Courtesy of JTA. Photo credit: Wikipedia; Yale University Press
A New York Times reviewer called Paul Mendes-Flohr’s 2019 book “Martin Buber: A Life of Faith and Dissent” a “scrupulously researched, perceptive biography” of the German Jewish philosopher
(JTA) — Paul Mendes-Flohr was introduced to the writings of the German-Jewish scholar and philosopher Martin Buber when he was 18 and volunteering on a kibbutz in Israel.
“Of course, I didn’t understand a word,” Mendes-Flohr told an interviewer in 2012.
Later, however, at Brandeis University, he had an opportunity to study Buber in a more rigorous fashion under the tutelage of Nahum Glatzer, an Austrian Jewish scholar and one of the founding figures of the Jewish studies department at the Massachusetts university.
“He took an interest in me and my work and introduced me not only to the writings of Buber, but the whole aura of German-Jewish thought — the earnestness, the urgency of modern Jewish thought as it took shape in Germany,” Mendes-Flohr recalled.
Mendes-Flohr not only came to understand Buber but became what a colleague, Brandeis historian Jonathan Sarna, called “the leading Martin Buber scholar of our time and a central figure in Modern Jewish thought and history.”
Mendes-Flohr, who died Thursday at 83, served as editor in chief, along with Bernd Witte, of a 22-volume German edition of Buber’s collected works. Fellow scholar Robert Alter, in a New York Times review, called his 2019 book “Martin Buber: A Life of Faith and Dissent” a “scrupulously researched, perceptive biography of Buber that evinces an authoritative command of all the contexts through which Buber moved.”

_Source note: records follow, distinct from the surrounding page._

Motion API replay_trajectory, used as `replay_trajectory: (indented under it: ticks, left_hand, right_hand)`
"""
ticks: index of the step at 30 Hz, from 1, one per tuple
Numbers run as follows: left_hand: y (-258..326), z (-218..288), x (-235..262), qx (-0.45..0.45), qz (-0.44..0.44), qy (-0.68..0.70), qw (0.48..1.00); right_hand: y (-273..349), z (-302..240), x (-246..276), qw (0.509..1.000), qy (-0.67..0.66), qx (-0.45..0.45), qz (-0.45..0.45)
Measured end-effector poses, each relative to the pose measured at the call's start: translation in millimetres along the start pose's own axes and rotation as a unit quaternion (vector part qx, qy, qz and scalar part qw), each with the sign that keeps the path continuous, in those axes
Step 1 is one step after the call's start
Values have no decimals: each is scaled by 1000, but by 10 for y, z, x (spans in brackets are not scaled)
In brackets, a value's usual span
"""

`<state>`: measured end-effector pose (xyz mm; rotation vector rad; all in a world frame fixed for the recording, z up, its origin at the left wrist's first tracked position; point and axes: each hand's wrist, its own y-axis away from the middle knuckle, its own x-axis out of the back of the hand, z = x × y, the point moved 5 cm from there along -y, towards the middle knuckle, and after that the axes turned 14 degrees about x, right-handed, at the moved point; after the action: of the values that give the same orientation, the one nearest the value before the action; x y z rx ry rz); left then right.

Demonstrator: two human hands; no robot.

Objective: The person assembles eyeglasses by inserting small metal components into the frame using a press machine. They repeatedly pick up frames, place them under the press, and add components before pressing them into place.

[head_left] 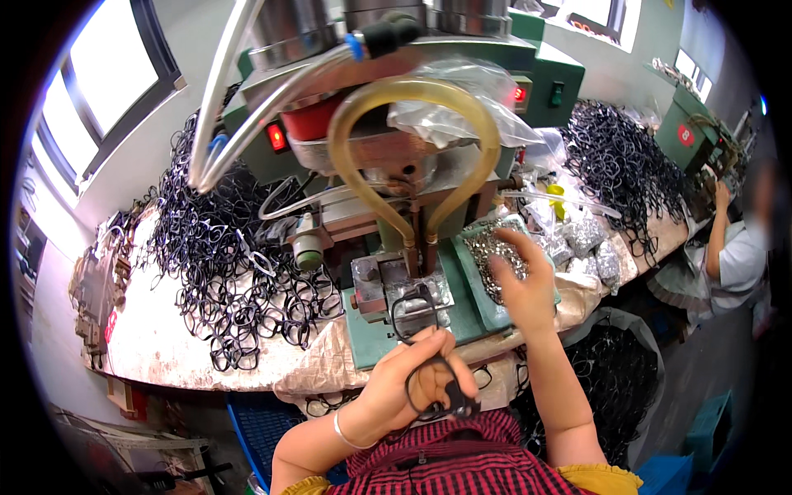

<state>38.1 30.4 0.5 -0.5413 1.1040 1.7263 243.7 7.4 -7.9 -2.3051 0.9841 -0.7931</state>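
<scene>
Dominating the upper middle of the frame, a green bench press machine with steel cylinders and a looped amber hose [412,124] stands on a worn, pale worktable [165,346]. To its left, filling the left centre, lies a big tangled heap of black plastic eyeglass frame fronts [223,256]; a second black heap [619,157] sits at the upper right, near another person in a pale shirt [734,256] at the right edge. Just right of the machine's base, a shallow tray of small shiny metal parts [495,252] rests in the centre-right.

The right hand [524,289] reaches over that tray, fingers spread and dipping toward the metal bits, closed on nothing that shows. In the lower centre, the left hand [412,384] is clamped around a thin black plastic eyeglass frame front [417,330], its upper rim poking up toward the machine's small steel fixture block [396,289].

The frame front looks very light, slightly springy and smooth, likely to twist or snap at the narrow bridge if squeezed hard. The best hold seems to be a pinch on the thicker outer corner of the rim, as now.
</scene>
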Motion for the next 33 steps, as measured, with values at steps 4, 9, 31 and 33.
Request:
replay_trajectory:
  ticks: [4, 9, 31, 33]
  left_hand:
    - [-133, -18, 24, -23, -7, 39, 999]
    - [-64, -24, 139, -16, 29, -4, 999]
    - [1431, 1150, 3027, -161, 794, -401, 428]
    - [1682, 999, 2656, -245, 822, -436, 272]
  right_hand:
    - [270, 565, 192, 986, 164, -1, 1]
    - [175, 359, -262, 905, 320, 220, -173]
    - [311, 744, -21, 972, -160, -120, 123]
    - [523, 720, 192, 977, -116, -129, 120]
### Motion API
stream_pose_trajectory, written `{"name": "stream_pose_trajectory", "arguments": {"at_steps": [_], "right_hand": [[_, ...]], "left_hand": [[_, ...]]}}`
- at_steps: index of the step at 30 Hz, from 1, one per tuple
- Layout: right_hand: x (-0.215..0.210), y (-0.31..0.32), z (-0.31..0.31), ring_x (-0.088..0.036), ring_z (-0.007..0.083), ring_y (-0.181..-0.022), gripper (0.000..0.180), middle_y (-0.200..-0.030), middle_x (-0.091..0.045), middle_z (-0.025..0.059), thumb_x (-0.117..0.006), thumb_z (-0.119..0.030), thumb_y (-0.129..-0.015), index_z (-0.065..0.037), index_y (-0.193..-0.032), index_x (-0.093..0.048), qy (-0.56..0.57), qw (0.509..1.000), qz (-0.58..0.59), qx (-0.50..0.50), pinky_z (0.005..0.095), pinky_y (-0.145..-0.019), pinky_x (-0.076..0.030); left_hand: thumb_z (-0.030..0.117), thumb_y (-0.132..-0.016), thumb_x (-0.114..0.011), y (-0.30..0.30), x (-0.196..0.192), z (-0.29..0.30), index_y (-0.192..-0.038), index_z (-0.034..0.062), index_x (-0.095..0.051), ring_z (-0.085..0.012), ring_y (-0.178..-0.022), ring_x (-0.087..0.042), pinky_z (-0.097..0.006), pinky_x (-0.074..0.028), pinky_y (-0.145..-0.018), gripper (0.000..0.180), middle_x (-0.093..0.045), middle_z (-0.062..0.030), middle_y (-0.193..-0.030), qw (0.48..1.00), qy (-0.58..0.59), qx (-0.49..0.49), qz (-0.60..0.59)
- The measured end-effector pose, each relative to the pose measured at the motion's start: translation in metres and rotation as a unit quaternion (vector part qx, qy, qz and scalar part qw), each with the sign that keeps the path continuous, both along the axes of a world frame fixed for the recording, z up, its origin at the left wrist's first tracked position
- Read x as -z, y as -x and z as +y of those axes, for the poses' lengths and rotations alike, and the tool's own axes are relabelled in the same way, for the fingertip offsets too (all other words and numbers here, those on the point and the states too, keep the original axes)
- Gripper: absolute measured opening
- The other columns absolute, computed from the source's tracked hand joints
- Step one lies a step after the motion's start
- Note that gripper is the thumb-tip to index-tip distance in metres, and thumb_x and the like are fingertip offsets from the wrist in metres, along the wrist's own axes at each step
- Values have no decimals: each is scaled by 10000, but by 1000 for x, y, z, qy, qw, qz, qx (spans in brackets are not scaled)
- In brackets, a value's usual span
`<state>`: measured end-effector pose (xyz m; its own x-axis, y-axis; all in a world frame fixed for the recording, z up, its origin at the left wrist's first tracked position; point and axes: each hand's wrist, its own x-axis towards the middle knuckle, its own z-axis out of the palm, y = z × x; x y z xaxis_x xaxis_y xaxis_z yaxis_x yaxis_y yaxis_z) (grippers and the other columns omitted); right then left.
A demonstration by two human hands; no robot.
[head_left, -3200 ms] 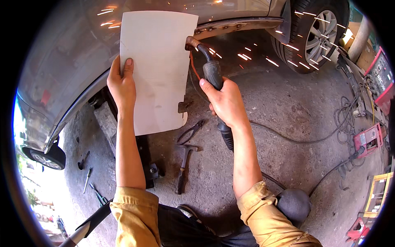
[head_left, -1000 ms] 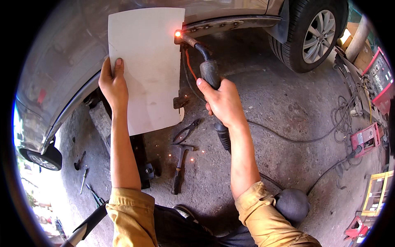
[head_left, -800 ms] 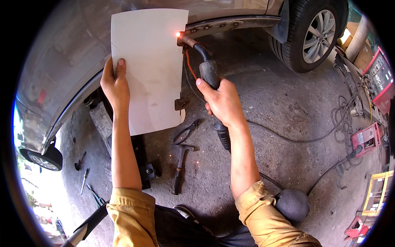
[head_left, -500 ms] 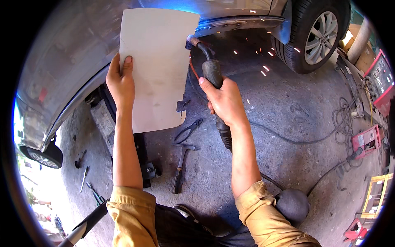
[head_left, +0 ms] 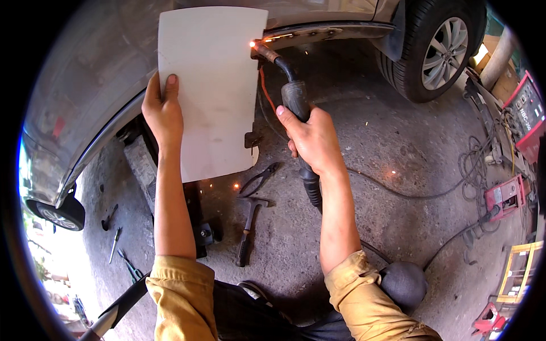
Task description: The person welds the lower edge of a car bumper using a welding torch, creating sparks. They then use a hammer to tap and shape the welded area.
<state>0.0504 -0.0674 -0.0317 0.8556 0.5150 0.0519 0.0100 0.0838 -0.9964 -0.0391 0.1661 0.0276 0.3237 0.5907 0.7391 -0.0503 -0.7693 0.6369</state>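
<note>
My left hand (head_left: 163, 116) is closed on the left edge of a pale, flat sheet (head_left: 213, 96), its thumb lying on the near face. My right hand (head_left: 313, 139) wraps round the black handle of a welding torch (head_left: 295, 99). The torch's curved neck points up and left, and its nozzle is beside the sheet's upper right edge, where a small orange glow shows. Just beyond runs the car's lower sill (head_left: 324, 35), with dark spots along it and a bright orange streak near the torch. Part of the sill is hidden behind the sheet.
Pliers (head_left: 259, 179) and a hammer (head_left: 247, 230) lie on the concrete floor below the sheet. A car wheel (head_left: 443, 51) stands at upper right. Cables (head_left: 409, 196) trail to the right, near a red machine (head_left: 526, 111). A dark rounded object (head_left: 404, 284) sits by my right sleeve.
The blue-white glare behind the sheet has gone, and far fewer sparks fly. An orange glow shows at the nozzle. Sheet and torch nozzle have shifted slightly left.
</note>
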Motion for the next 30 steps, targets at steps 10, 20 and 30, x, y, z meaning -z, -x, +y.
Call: {"name": "stream_pose_trajectory", "arguments": {"at_steps": [10, 20, 30], "right_hand": [[11, -10, -4, -493, 78, -451, 347, -591, -521, 1, -711, -328, -909, -35, -804, -559, -81, 993, 72, -51, 266, -397, -405], [8, -8, -3, -502, 92, -438, 356, -558, -512, 7, -695, -325, -918, -16, -803, -561, -54, 997, 54, -32, 275, -384, -408], [7, -6, -2, -492, 87, -426, 334, -547, -506, 2, -685, -301, -929, -22, -797, -556, -52, 998, 40, -26, 278, -388, -405]], "left_hand": [[247, -960, -636, 2, -1, 5, -1147, -14, -649, -146, -876, -594, -282, -461, -832, 321, -696, -94, -952, 1000, 2, -16, -8], [241, -960, -641, 0, 2, 4, -1176, -26, -641, -134, -907, -586, -266, -446, -857, 343, -693, -97, -998, 1000, 6, 15, 4], [209, -965, -628, -1, 2, 3, -1209, -43, -627, -139, -952, -601, -265, -450, -881, 350, -699, -112, -1060, 1000, 4, 6, -7]]}}
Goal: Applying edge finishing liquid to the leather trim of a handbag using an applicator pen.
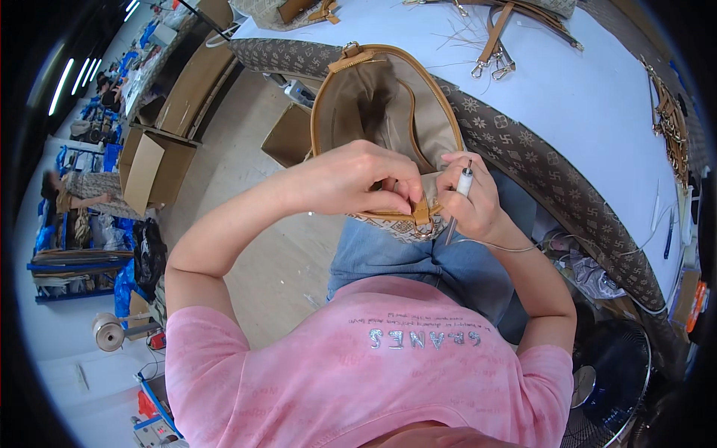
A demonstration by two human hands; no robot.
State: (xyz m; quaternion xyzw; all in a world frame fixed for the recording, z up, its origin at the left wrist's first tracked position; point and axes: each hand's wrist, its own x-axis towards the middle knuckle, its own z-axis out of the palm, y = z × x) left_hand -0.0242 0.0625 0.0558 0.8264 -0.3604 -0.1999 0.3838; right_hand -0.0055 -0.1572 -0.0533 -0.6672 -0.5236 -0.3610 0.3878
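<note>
A patterned beige handbag point(397, 225) with tan leather trim stands open against my lap, its brown lining point(345, 112) and an inside pocket facing up. My left hand point(366, 178) is closed at the near rim, thumb and fingers pinching a tan leather tab point(421, 210) that carries a metal ring. Close beside it, my right hand point(478, 198) grips a pen-like tool point(464, 181) with a white barrel and metal ends. The tool points up and down across my fingers, next to the tab. A thin cord point(504, 246) runs by my right wrist.
A white worktable point(575, 97) edged with dark patterned cloth curves along the right. Tan straps with metal clasps point(494, 45) lie on it, and more straps point(668, 127) farther right. Another bag point(280, 11) sits at the back. A cardboard box point(290, 134) and a black fan point(612, 381) stand nearby.
</note>
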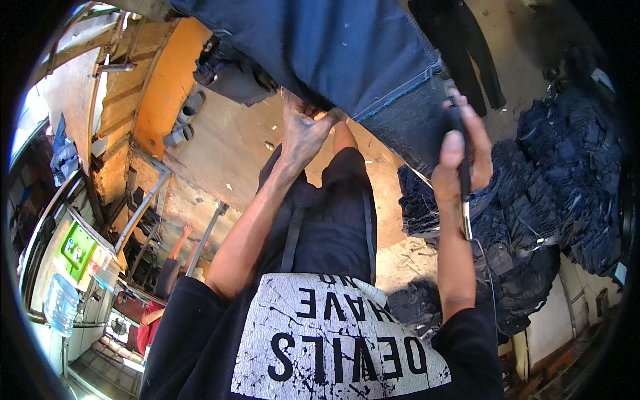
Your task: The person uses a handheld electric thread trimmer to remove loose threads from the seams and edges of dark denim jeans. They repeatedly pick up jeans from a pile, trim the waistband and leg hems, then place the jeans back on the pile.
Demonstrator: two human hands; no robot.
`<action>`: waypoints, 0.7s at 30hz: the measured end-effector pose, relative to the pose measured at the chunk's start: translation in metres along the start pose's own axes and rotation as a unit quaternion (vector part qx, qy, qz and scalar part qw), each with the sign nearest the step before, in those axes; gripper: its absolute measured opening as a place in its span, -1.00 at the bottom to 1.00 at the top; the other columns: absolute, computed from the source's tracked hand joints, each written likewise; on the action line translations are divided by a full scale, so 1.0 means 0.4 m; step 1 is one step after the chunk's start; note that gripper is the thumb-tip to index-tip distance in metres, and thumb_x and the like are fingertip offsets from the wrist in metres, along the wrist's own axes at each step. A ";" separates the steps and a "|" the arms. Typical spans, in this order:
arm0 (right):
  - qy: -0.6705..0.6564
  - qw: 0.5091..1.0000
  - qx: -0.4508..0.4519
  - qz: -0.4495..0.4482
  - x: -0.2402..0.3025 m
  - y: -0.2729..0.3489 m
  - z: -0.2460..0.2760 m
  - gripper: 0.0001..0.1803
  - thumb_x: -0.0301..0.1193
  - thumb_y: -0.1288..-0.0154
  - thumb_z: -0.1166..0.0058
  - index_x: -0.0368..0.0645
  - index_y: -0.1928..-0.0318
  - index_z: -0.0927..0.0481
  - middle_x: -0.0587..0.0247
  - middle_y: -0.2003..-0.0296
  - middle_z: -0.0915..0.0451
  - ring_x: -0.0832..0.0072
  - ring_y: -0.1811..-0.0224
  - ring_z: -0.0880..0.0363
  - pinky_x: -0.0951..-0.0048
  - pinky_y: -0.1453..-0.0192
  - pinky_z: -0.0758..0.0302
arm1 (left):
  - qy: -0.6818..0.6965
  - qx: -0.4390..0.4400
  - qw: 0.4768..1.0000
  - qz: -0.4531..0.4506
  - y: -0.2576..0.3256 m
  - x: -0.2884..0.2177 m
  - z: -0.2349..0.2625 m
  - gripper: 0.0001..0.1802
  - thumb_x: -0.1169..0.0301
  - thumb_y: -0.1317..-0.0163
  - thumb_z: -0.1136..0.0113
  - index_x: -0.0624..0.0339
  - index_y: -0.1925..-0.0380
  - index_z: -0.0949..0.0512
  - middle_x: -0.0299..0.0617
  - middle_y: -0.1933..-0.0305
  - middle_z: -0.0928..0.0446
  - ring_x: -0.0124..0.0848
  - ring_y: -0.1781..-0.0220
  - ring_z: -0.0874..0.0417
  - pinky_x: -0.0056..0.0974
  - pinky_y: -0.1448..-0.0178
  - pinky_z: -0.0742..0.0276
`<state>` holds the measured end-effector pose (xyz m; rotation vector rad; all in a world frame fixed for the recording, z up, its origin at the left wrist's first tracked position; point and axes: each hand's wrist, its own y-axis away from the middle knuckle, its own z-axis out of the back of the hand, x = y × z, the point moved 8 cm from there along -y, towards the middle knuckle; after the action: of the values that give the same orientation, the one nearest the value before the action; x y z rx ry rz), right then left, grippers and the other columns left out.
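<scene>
Two hands are at work on one piece of denim. The left hand [307, 133] has its grip closed on the near edge of the denim [347, 53], fingers curled in against the cloth; the right hand [472, 150] has its grip wrapped round one tool [465, 179] with a black handle, a metal tip [451, 90] and one thin cord [490, 273] trailing down past the forearm. The tip is at the denim's right corner; whether it touches cannot be told.

The denim spreads across the top of the view, above the floor [233, 133] and in front of the person. It is dark blue and softly creased, with a pale, slightly frayed seam line and a darker strip beyond it. What carries it is hidden. Under its left side sits one dark bundle of cloth [237, 77].

One pair of black trousers [485, 67] lies on the floor beyond, upper right. Dark folded cloth [567, 173] is heaped at the right, too tangled to count. Two grey slippers [178, 136] stand at the left. One green tray [72, 268] holds a few small items, too small to name; near it is one clear, bluish water bottle [61, 303], contents unclear
</scene>
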<state>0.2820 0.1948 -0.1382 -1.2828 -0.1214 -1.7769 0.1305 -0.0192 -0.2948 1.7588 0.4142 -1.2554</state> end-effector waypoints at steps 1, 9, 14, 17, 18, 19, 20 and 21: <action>-0.027 0.994 -0.070 -0.077 -0.036 -0.009 0.024 -0.53 -0.33 -0.73 0.01 -0.45 -0.40 -0.48 -0.31 -0.23 -0.70 0.01 -0.35 -0.70 0.06 -0.54 -0.55 | -0.051 0.015 0.998 0.037 0.013 -0.005 0.010 -0.25 0.39 -0.17 -0.70 0.45 -0.27 -0.49 0.08 -0.22 -0.71 -0.16 -0.23 -0.77 -0.07 -0.41 -0.65; 0.047 0.971 -0.154 -0.178 0.040 -0.038 0.091 -0.61 -0.17 -0.75 -0.06 -0.27 -0.21 -0.64 0.03 -0.14 -0.75 0.21 -0.25 -0.72 0.19 -0.37 -0.61 | -0.227 -0.142 0.945 -0.190 -0.050 -0.517 0.285 0.32 -0.14 -0.22 -0.61 0.42 -0.66 -0.01 0.32 -0.64 -0.22 0.16 -0.63 -0.34 0.12 -0.68 -0.29; 0.021 0.948 -0.160 -0.276 0.045 -0.084 -0.003 -0.53 -0.26 -0.40 -0.47 -0.10 -0.23 -0.67 -0.06 -0.30 -0.70 -0.01 -0.39 -0.65 0.11 -0.49 -0.51 | -0.503 -0.142 0.796 -0.307 -0.355 -0.707 0.248 0.42 -0.47 -0.14 -0.44 0.52 -0.62 -0.18 0.48 -0.70 -0.12 0.33 -0.73 -0.13 0.20 -0.78 -0.04; 0.148 0.944 -0.121 -0.267 0.039 -0.128 -0.056 -0.51 -0.35 -0.33 -0.41 -0.05 -0.25 -0.64 -0.22 -0.53 -0.46 -0.21 -0.59 -0.40 -0.06 -0.79 -0.14 | -0.588 -0.161 0.752 -0.253 -0.469 -0.679 0.211 0.31 -0.29 -0.06 -0.62 0.49 -0.55 -0.30 0.44 -0.57 -0.36 0.35 -0.57 -0.38 0.26 -0.63 -0.30; 0.129 0.948 -0.125 -0.264 0.039 -0.131 -0.068 -0.54 -0.38 -0.34 -0.37 -0.09 -0.23 -0.64 -0.19 -0.46 -0.54 -0.22 -0.58 -0.39 -0.10 -0.80 -0.13 | -0.546 -0.167 0.806 -0.157 -0.498 -0.650 0.237 0.08 -0.17 -0.15 -0.59 0.31 -0.50 -0.43 0.42 -0.52 -0.37 0.35 -0.53 -0.38 0.31 -0.57 -0.33; 0.145 0.947 -0.133 -0.252 0.043 -0.141 -0.073 -0.57 -0.42 -0.35 -0.34 -0.11 -0.20 -0.64 -0.15 -0.31 -0.66 -0.17 -0.49 -0.51 -0.09 -0.78 -0.17 | -0.594 -0.197 0.749 -0.219 -0.480 -0.664 0.218 -0.24 -0.01 -0.24 -0.55 0.15 -0.34 -0.58 0.39 -0.51 -0.35 0.36 -0.52 -0.34 0.34 -0.52 -0.33; 0.153 0.946 -0.164 -0.233 0.056 -0.141 -0.068 -0.64 -0.48 -0.34 -0.31 -0.10 -0.14 -0.66 -0.07 -0.10 -0.74 -0.11 -0.33 -0.64 -0.06 -0.65 -0.36 | -0.560 -0.141 0.793 -0.196 -0.492 -0.655 0.222 -0.46 0.09 -0.28 -0.52 0.13 -0.14 -0.66 0.35 -0.57 -0.26 0.39 -0.57 -0.23 0.38 -0.53 -0.29; 0.132 0.947 -0.202 -0.213 0.062 -0.144 -0.060 -0.67 -0.51 -0.34 -0.28 -0.11 -0.10 -0.67 -0.04 -0.02 -0.75 -0.10 -0.23 -0.67 -0.04 -0.52 -0.46 | -0.557 -0.176 0.761 -0.282 -0.452 -0.684 0.218 -0.59 0.16 -0.31 -0.50 0.17 0.00 -0.66 0.29 -0.35 -0.51 0.26 -0.37 -0.48 0.23 -0.40 -0.43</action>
<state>0.2232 0.2002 -0.1062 -1.3529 0.1353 -2.4256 -0.1627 0.0664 -0.1472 0.3307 0.4154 -2.2107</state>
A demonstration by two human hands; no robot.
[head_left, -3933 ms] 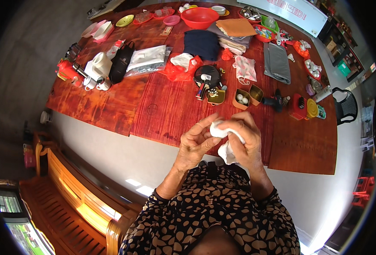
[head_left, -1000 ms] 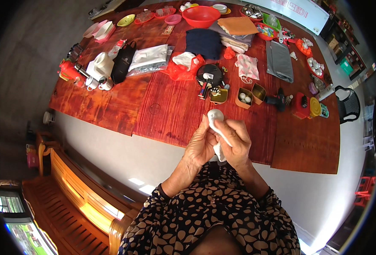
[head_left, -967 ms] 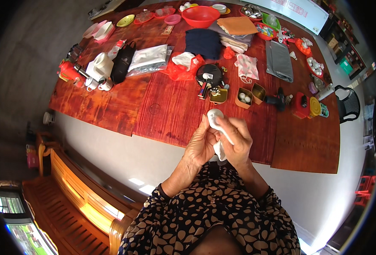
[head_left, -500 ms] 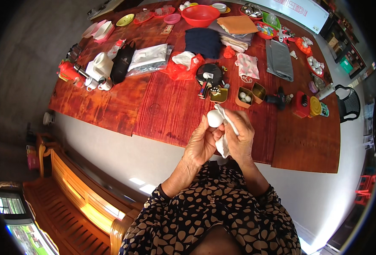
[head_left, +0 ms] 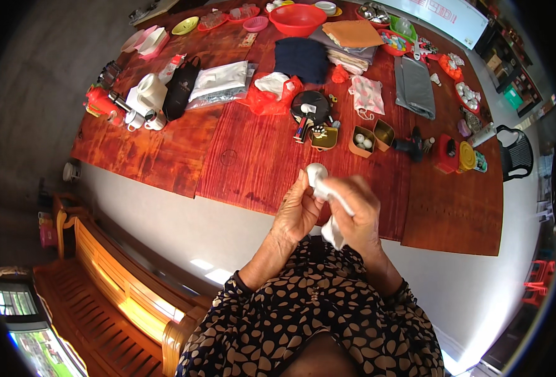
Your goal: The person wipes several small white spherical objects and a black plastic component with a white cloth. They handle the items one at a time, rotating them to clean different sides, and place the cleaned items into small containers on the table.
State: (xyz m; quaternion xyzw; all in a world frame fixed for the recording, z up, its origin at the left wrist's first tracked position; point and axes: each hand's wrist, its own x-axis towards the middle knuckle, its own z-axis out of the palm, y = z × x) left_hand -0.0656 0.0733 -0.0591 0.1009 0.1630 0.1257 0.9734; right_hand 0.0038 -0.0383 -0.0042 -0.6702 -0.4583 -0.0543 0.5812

Mendes-Flohr’s expertise extended well beyond Buber to include modern Jewish intellectual history, philosophy and religious thought. The 62 books he edited, wrote and co-wrote include studies of the Jewish anarchist Gustav Landauer; “The Jew in the Modern World,” a standard text written with Jehuda Reinharz; and “Contemporary Jewish Religious Thought: Original Essays on Critical Concepts, Movements and Beliefs,” edited with Arthur A. Cohen.
When “Contemporary Jewish Religious Thought” appeared in 1987, it was hailed as a landmark survey of how Jewish thought had been shaped by modernity, the Holocaust and the creation of the state of Israel.
Mendes-Flohr, whose titles included professor emeritus of Jewish Thought at the Hebrew University and Dorothy Grant Maclear professor emeritus of modern Jewish history and thought at the University of Chicago Divinity School, was also highly regarded as a friend and mentor.
“I count among the great privileges and pleasures of my life the contact that I had with Paul over the past two decades,” Alan Flashman, a psychiatrist and friend of the scholar, wrote in an appreciation in the Times of Israel. Flashman recalled how Mendes-Flohr supported Flashman’s 2013 Modern Hebrew translation of Buber’s best-known work, “I and Thou.”
Rabbi Shmuly Yanklowitz of Valley Beit Midrash, an adult learning center in Scottsdale, Arizona, recalled that Mendes-Flohr was a frequent and popular scholar-in-residence. “His teaching style was as rigorous as it was warmly inviting,” Yanklowitz recalled in a social media post. “His fascination with history and great literature of the past was balanced by his dreaming of a peaceful future.”
Paul Flohr was born in Brooklyn in 1941. He added his wife’s surname to his own when he and Rita Mendes, a photographer, were married after meeting at Brandeis. The couple moved to Israel in 1970 after he received his Ph.D. from Brandeis. There they raised two children, who, like his wife, survive him.
Mendes-Flohr joined the University of Chicago faculty in 2000, after teaching for 30 years at the Hebrew University of Jerusalem.
His books include “German Jews: A Dual Identity,” “Progress and its Discontents” (in Hebrew) and “Divided Passions: Jewish Intellectuals and the Experience of Modernity.”
Mendes-Flohr was also the editor of “A Land of Two Peoples: Martin Buber on Jews and Arabs.” Mendes-Flohr took to heart Buber’s notion of “I and Thou,” which describes the basis for genuine dialogue between individuals and between peoples and which Mendes-Flohr sought to apply to the Israeli-Arab conflict.
“The most common word used to describe him, after ‘scholar,’ is mensch,” wrote Brody, associate professor in the Department of Religious Studies at the University of Kansas, using the Yiddish term for a kind, decent person. “At office hours, he would ask about his students’ families with such sincerity and persistence that they would sometimes forget what they had come to talk to him about.”